● **EXTRACTED MATERIAL**:
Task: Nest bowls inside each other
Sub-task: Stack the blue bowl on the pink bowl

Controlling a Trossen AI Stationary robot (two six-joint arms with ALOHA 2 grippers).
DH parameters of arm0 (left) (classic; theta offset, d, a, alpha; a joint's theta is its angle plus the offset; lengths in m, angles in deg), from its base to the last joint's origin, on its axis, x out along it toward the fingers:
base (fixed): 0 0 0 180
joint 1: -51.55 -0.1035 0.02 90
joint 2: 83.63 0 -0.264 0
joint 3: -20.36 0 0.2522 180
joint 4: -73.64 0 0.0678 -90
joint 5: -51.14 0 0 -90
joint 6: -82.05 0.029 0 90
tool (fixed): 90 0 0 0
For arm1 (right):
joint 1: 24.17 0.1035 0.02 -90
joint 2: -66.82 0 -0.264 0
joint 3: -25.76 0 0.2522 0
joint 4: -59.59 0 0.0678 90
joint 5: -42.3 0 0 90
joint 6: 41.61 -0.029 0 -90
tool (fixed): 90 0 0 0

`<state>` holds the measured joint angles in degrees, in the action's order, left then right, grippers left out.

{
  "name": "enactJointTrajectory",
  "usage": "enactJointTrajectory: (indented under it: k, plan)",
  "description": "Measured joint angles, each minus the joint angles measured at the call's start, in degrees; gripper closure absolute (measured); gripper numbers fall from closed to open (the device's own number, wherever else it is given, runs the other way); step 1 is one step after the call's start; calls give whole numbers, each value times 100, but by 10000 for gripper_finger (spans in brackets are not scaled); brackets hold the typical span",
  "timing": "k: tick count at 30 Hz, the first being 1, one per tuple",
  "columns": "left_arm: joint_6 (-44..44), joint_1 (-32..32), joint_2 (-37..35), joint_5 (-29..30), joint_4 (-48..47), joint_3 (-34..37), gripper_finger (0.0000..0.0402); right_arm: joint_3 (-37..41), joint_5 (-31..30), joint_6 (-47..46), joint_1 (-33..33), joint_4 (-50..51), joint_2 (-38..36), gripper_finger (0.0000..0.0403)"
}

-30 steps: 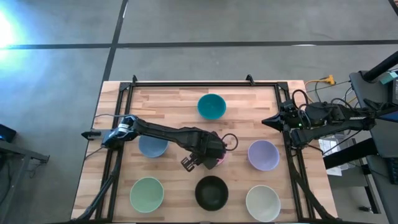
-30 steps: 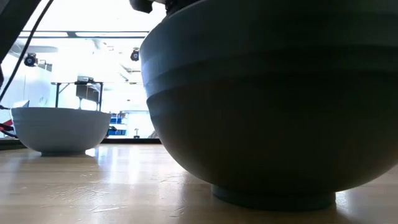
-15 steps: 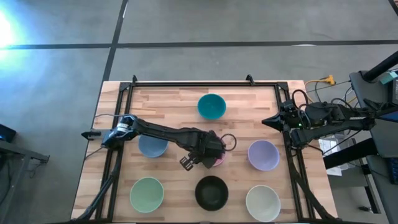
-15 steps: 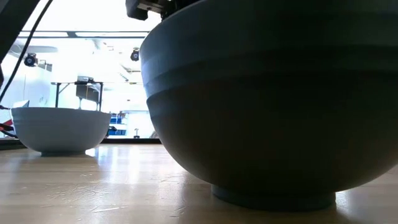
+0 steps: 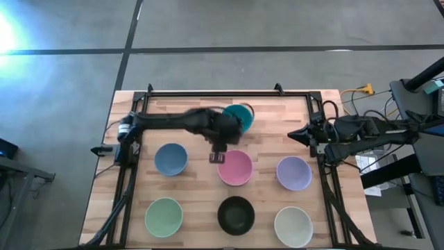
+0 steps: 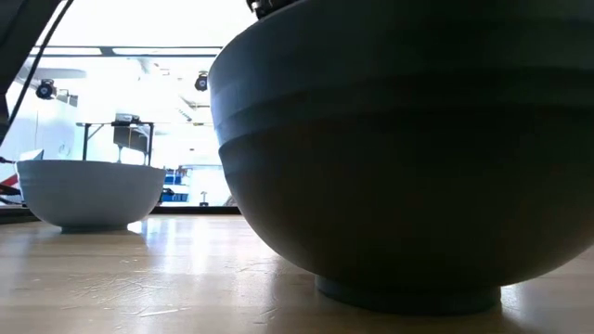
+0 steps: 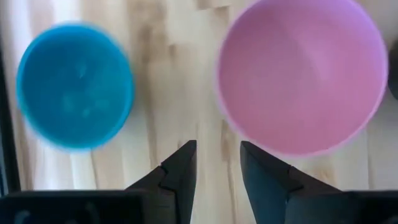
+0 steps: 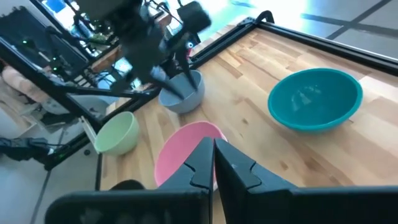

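The pink bowl (image 5: 235,167) sits mid-tabletop (image 5: 194,114), empty. Around it: blue bowl (image 5: 170,159) on one side, lavender bowl (image 5: 293,173) on the other, black bowl (image 5: 236,214) just below, teal bowl (image 5: 240,114) above. The left gripper (image 5: 216,157) hangs just off the pink bowl's rim, fingers slightly apart, holding nothing. The right gripper (image 8: 212,160) waits past the lavender bowl, pinched together.

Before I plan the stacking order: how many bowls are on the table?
7: teal bowl far centre, part-hidden under the left arm; blue bowl, pink bowl, lavender bowl mid-row; pale green bowl, black bowl, white bowl near row.
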<state>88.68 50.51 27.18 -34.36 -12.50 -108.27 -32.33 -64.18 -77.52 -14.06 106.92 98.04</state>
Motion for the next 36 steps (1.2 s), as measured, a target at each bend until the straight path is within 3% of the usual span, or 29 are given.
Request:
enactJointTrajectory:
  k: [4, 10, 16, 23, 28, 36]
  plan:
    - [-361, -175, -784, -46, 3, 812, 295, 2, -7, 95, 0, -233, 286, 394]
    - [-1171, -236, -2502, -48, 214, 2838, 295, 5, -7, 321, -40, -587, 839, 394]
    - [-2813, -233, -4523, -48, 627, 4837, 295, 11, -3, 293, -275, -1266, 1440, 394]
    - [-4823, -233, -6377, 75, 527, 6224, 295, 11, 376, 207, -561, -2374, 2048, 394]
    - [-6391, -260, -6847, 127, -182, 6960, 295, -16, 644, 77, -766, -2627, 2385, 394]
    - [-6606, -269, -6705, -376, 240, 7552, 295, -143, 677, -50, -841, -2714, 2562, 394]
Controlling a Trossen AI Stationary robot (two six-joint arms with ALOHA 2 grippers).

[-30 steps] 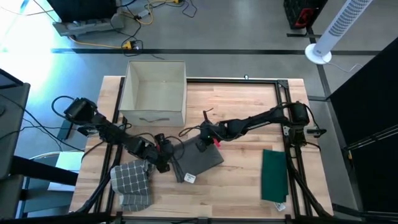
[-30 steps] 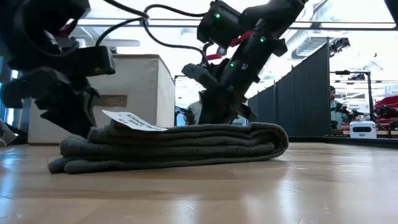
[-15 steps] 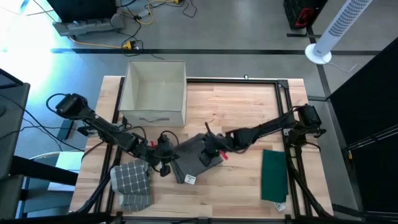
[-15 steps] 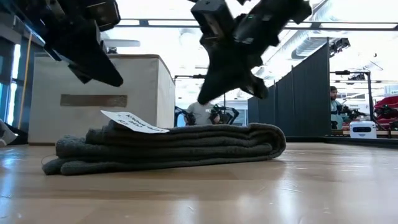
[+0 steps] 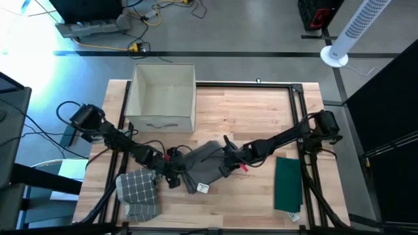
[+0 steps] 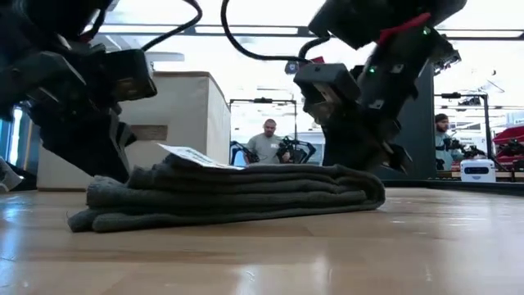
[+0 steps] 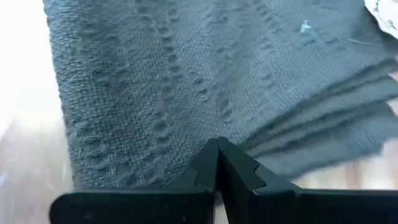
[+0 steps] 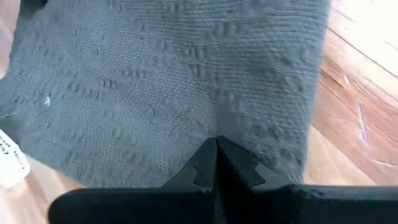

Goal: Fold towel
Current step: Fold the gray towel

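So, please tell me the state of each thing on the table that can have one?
Grey towel: folded in layers, lying flat.
Left hand: shut, at the towel's edge.
Right hand: shut, on the towel.
Box: open, empty.
Green towel: folded.
Checked towel: folded loosely, rumpled.

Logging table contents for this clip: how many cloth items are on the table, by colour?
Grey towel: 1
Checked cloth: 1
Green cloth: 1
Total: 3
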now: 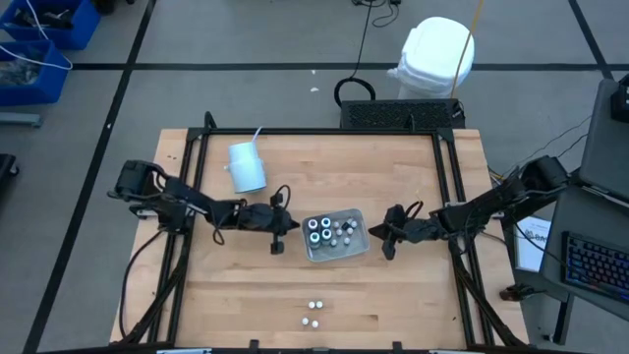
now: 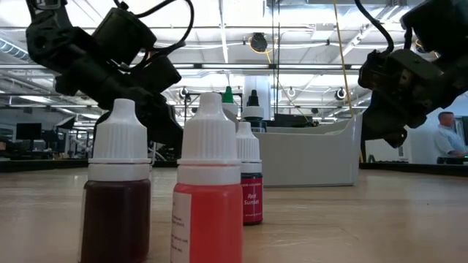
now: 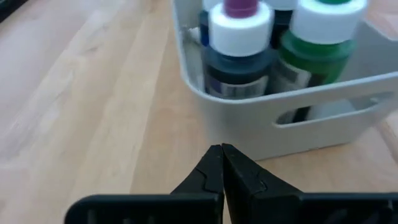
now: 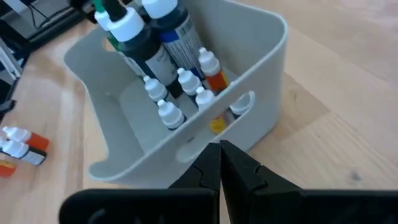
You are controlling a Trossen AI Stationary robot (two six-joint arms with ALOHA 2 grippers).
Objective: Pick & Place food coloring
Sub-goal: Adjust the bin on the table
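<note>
Food coloring bottles stand in a pale square tray (image 1: pixel 335 236) at mid-table: larger dark ones with white caps (image 3: pixel 239 53) (image 4: pixel 140 37) and tiny white-capped ones (image 4: pixel 186 87). Three more small bottles (image 1: pixel 313 313) stand on the wood near the front edge; the low view shows them up close, one brown (image 2: pixel 117 193), one red (image 2: pixel 210 197), one smaller (image 2: pixel 250 186). My left gripper (image 1: pixel 292 232) is shut at the tray's left wall. My right gripper (image 1: pixel 381 236) is shut at its right wall. My left gripper points its shut tips (image 3: pixel 222 155) level and slightly downward at the foot of the tray's left wall (image 3: pixel 249 134); I cannot tell whether they touch it. My right gripper's shut tips (image 4: pixel 219 152) stand at the tray's right wall beside its handle slot (image 4: pixel 239 106); I cannot tell whether they touch it.
A white cup with a straw (image 1: pixel 246 165) lies at the far left of the table. A black frame (image 1: pixel 324 133) runs along the table's edges. Bare wood lies between the tray and the three front bottles.
</note>
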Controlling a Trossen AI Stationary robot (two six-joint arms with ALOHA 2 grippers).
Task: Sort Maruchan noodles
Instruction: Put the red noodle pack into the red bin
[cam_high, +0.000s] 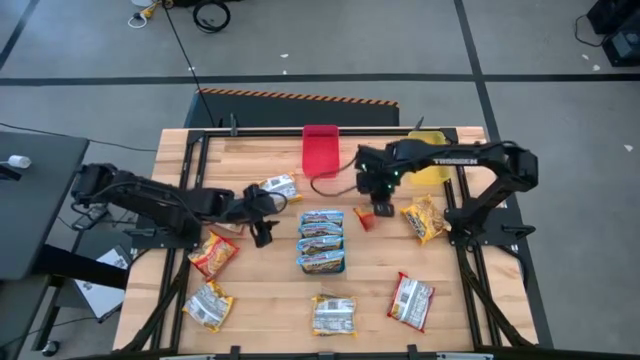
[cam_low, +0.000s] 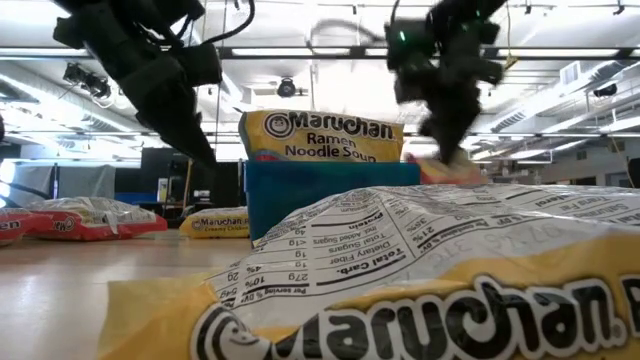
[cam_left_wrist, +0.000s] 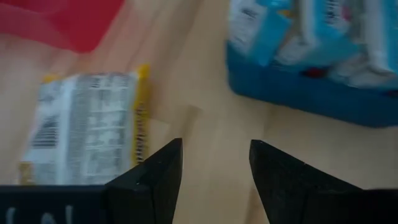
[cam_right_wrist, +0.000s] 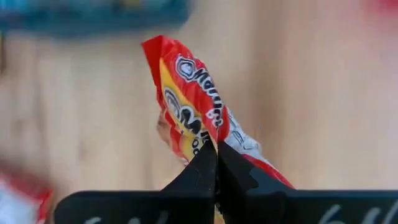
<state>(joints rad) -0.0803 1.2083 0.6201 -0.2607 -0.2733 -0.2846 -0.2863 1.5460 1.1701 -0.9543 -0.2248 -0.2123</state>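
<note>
My right gripper (cam_high: 374, 207) hangs over the table's middle, right of the blue tray (cam_high: 322, 266), and is shut on a red-orange Maruchan packet (cam_right_wrist: 193, 106). My left gripper (cam_high: 262, 233) stands open left of the blue tray, with nothing between its fingers (cam_left_wrist: 214, 168). Just beyond it a yellow packet (cam_left_wrist: 87, 124) lies flat on the wood. Blue-silver packets (cam_high: 321, 240) lie stacked in the blue tray. Other packets lie flat on the table: a yellow one (cam_high: 278, 187), a red-orange one (cam_high: 213, 253) and a yellow-orange one (cam_high: 424, 218). My right gripper pinches one end of the red-orange packet (cam_right_wrist: 208, 138) between its two fingertips, coming from above and pointing steeply down. The packet hangs below the fingers, crumpled and folded lengthwise. In the high view it shows as a small red shape (cam_high: 364, 216) beside the gripper.
A red tray (cam_high: 320, 150) stands at the far middle and a yellow tray (cam_high: 432, 172) at the far right, partly under my right arm. More packets lie near the front edge (cam_high: 208, 305) (cam_high: 333, 315) (cam_high: 411, 300). One packet (cam_low: 420, 290) fills the low view's foreground.
</note>
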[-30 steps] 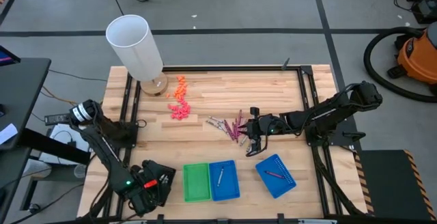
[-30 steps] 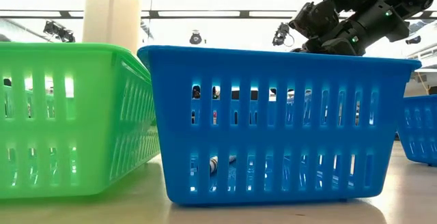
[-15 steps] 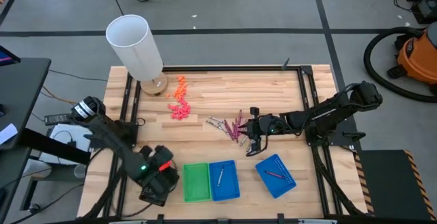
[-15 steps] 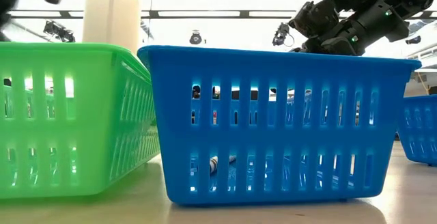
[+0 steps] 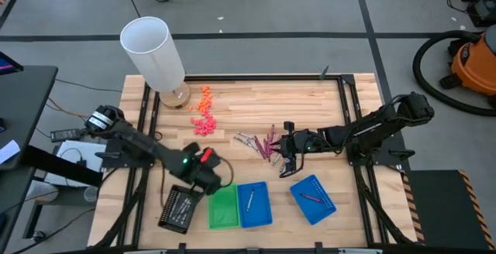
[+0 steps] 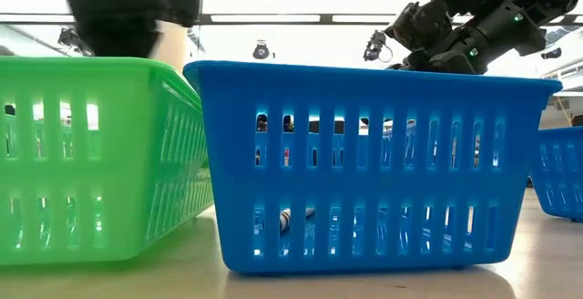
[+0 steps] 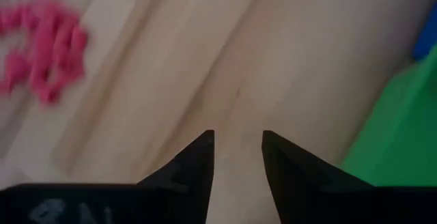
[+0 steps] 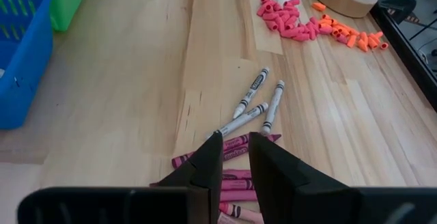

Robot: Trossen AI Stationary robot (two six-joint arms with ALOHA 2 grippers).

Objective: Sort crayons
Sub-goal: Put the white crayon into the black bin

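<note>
Overhead, the crayons (image 5: 262, 144) lie mid-table; right gripper (image 5: 288, 163) sits beside them, left gripper (image 5: 208, 178) by the green tray (image 5: 222, 206). Left wrist: fingers parted, empty. Right wrist: fingers (image 8: 206, 161) slightly apart, empty, over pink crayons (image 8: 232, 145).

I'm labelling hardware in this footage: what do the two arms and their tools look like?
Both arms are dark, jointed links. The left arm shows a green light and red marks near its wrist, and a pale round cap at its base. The left tool and right tool each have two black pointed fingers.
</note>
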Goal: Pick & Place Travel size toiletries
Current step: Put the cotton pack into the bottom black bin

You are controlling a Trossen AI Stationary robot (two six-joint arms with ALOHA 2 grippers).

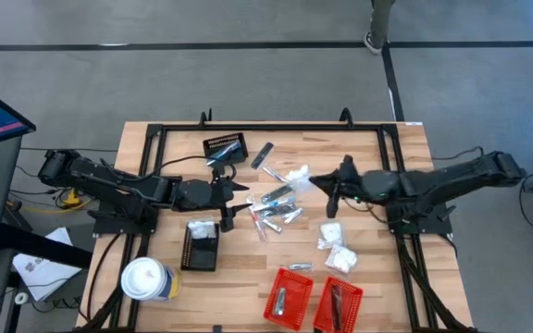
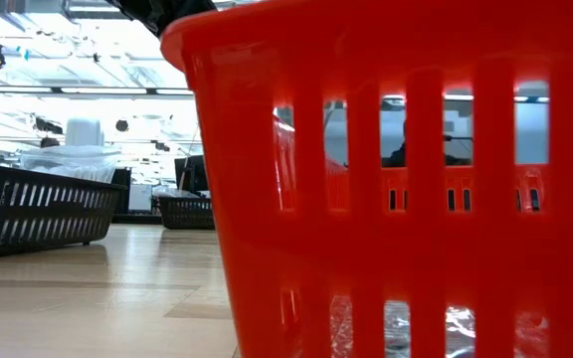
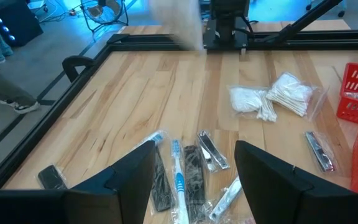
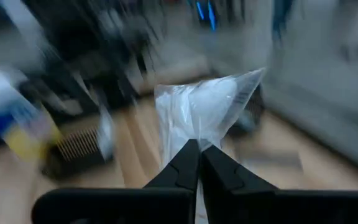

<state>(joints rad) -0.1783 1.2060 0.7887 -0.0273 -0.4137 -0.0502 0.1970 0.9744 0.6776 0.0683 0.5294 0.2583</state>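
The right end effector (image 4: 199,163) is pinched on one corner of a white clear-wrapped packet (image 4: 205,112), so the packet hangs clear of the worktop (image 1: 368,277). The left end effector (image 3: 194,177) hovers, spread, over silvery sachets and sticks (image 3: 191,171).

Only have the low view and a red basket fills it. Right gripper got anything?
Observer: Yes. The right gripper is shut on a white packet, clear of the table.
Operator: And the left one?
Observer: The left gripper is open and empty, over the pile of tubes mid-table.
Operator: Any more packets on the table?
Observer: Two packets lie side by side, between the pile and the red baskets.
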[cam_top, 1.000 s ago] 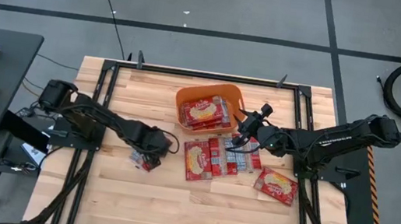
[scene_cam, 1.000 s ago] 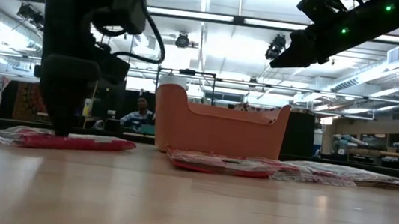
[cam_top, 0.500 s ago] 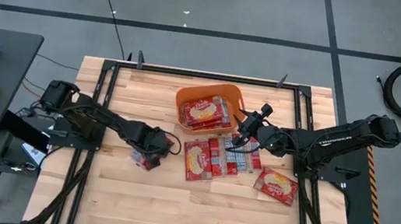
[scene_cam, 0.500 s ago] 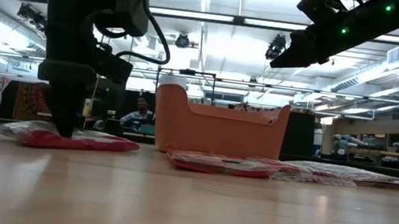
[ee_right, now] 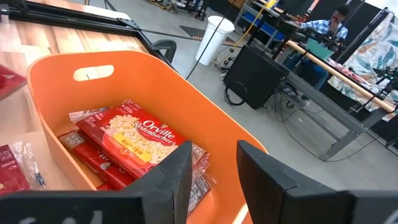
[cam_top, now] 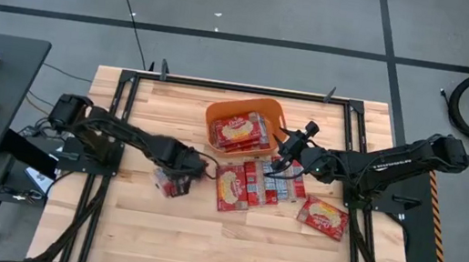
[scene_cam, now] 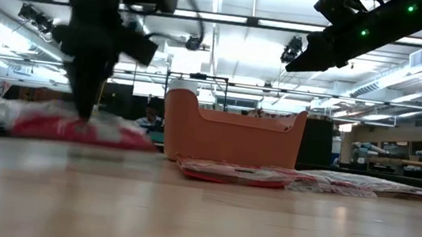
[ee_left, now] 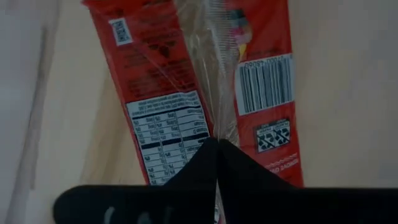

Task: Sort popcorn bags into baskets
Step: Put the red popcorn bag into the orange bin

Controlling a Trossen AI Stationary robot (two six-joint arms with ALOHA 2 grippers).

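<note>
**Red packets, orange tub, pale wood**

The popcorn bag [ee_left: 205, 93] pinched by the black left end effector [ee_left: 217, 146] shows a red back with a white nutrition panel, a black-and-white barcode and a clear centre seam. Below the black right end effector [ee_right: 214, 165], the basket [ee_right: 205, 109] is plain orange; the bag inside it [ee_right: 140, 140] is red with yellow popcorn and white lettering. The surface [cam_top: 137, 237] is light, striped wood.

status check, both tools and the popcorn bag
Left tool shut on popcorn bag, lifted off table. Right tool open, empty, over orange basket. Path to basket looks clear.
</note>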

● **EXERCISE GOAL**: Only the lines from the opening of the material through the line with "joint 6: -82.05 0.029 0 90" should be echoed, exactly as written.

● **WRITTEN RESPONSE**:
Task: Nest bowls inside each other
Sub-task: Stack the blue bowl on the pink bowl

Controlling a Trossen AI Stationary robot (two six-joint arms with ALOHA 2 grippers).
DH parameters of arm0 (left) (classic; theta offset, d, a, alpha; a joint's theta is its angle plus the offset; lengths in m, angles in deg), from its base to the last joint's origin, on its axis, x out along it toward the fingers:
base (fixed): 0 0 0 180
joint 1: -51.55 -0.1035 0.02 90
joint 2: 83.63 0 -0.264 0
joint 3: -20.36 0 0.2522 180
joint 4: -73.64 0 0.0678 -90
joint 5: -51.14 0 0 -90
joint 6: -82.05 0.029 0 90

The answer given is complete as it stands.